Policies can be published by the domains themselves, or by a third party. In the former case, each domain might assert its own boundary policies. In the latter case, the third party makes the assertions, which may or may not agree with what the domains themselves would want.
Multiple levels of delegation may be implemented, which is different from irregular boundaries. For example, "us", "ny.us", and "k12.ny.us" are irregular boundaries, because they're all handled by the US top-level domain registry operator. CentralNIC's "uk.com" would be a second level of delegation below Verisign's com.
Different sets of boundary rules can be published for different applications. For example, the boundaries for SSL certificates might be different from the boundaries for e-mail policies, or for HTTP cookie setting policies.

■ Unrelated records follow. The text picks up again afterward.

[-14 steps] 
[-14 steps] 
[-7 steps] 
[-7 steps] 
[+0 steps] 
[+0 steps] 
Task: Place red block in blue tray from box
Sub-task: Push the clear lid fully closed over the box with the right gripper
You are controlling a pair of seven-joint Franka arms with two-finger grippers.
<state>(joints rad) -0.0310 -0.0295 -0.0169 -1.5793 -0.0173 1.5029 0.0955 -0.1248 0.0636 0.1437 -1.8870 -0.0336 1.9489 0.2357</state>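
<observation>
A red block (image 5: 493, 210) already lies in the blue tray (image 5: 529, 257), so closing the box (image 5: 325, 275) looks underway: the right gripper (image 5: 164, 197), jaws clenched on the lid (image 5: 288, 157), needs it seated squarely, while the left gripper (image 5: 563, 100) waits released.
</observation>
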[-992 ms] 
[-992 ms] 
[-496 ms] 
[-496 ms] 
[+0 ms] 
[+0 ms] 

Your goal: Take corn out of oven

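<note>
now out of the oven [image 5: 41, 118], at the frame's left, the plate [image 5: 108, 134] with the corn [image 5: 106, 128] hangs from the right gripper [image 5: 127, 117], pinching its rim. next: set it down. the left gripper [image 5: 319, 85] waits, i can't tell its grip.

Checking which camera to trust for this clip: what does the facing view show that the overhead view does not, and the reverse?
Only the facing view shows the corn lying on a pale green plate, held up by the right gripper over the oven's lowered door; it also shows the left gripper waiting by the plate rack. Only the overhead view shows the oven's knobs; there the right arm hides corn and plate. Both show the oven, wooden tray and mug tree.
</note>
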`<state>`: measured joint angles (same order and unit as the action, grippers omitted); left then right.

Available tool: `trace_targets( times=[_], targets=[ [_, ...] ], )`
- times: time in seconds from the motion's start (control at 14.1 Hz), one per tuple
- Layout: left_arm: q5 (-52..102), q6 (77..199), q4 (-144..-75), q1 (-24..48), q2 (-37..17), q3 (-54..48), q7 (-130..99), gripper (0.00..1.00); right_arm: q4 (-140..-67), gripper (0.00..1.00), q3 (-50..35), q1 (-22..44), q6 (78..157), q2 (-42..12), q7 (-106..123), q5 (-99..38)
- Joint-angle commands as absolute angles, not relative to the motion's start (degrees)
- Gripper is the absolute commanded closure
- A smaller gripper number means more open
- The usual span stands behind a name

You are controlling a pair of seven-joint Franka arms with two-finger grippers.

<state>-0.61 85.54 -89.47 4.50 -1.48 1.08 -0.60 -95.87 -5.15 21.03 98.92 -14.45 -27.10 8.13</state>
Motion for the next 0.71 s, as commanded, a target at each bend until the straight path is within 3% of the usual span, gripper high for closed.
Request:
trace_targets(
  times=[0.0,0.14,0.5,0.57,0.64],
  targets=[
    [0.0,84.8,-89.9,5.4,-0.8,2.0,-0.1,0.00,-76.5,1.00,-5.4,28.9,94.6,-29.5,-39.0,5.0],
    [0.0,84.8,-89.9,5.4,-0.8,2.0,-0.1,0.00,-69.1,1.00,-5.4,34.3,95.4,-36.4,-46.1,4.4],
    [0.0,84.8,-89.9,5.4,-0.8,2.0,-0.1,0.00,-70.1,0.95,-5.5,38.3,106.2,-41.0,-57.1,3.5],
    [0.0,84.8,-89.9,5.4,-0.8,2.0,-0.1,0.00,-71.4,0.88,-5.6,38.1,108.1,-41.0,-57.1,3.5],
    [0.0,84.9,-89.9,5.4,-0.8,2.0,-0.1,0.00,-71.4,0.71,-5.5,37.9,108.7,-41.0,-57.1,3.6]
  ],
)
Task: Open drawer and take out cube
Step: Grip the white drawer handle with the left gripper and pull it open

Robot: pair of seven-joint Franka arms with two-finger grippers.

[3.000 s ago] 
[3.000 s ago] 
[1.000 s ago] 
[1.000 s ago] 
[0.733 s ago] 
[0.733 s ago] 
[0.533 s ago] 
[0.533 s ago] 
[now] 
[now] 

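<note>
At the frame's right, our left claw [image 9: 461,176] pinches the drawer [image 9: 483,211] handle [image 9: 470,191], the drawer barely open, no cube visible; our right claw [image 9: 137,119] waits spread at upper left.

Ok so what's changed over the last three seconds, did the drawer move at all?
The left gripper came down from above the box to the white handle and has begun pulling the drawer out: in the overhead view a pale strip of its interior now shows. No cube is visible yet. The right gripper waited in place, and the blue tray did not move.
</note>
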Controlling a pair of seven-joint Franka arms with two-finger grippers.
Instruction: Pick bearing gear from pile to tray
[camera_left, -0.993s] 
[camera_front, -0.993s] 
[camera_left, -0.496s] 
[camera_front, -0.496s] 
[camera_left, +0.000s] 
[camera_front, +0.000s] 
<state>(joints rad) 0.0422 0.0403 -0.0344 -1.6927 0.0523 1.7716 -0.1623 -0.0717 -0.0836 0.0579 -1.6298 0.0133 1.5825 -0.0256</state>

In the lookup process below, the boundary point data is stored in the DNS tree in a TXT record. The boundary is considered to be directly below the name that the process returns, similarly to the names in the PSL. If the process returned "abc.example", then "foo.abc.example" and "bar.abc.example" are separated by the boundary, but "foo.abc.example" and "bar.foo.abc.example" are not. Each domain can publish its own policies within its own domain name space, or a separate authority can publish a global set of policies in a separate name space.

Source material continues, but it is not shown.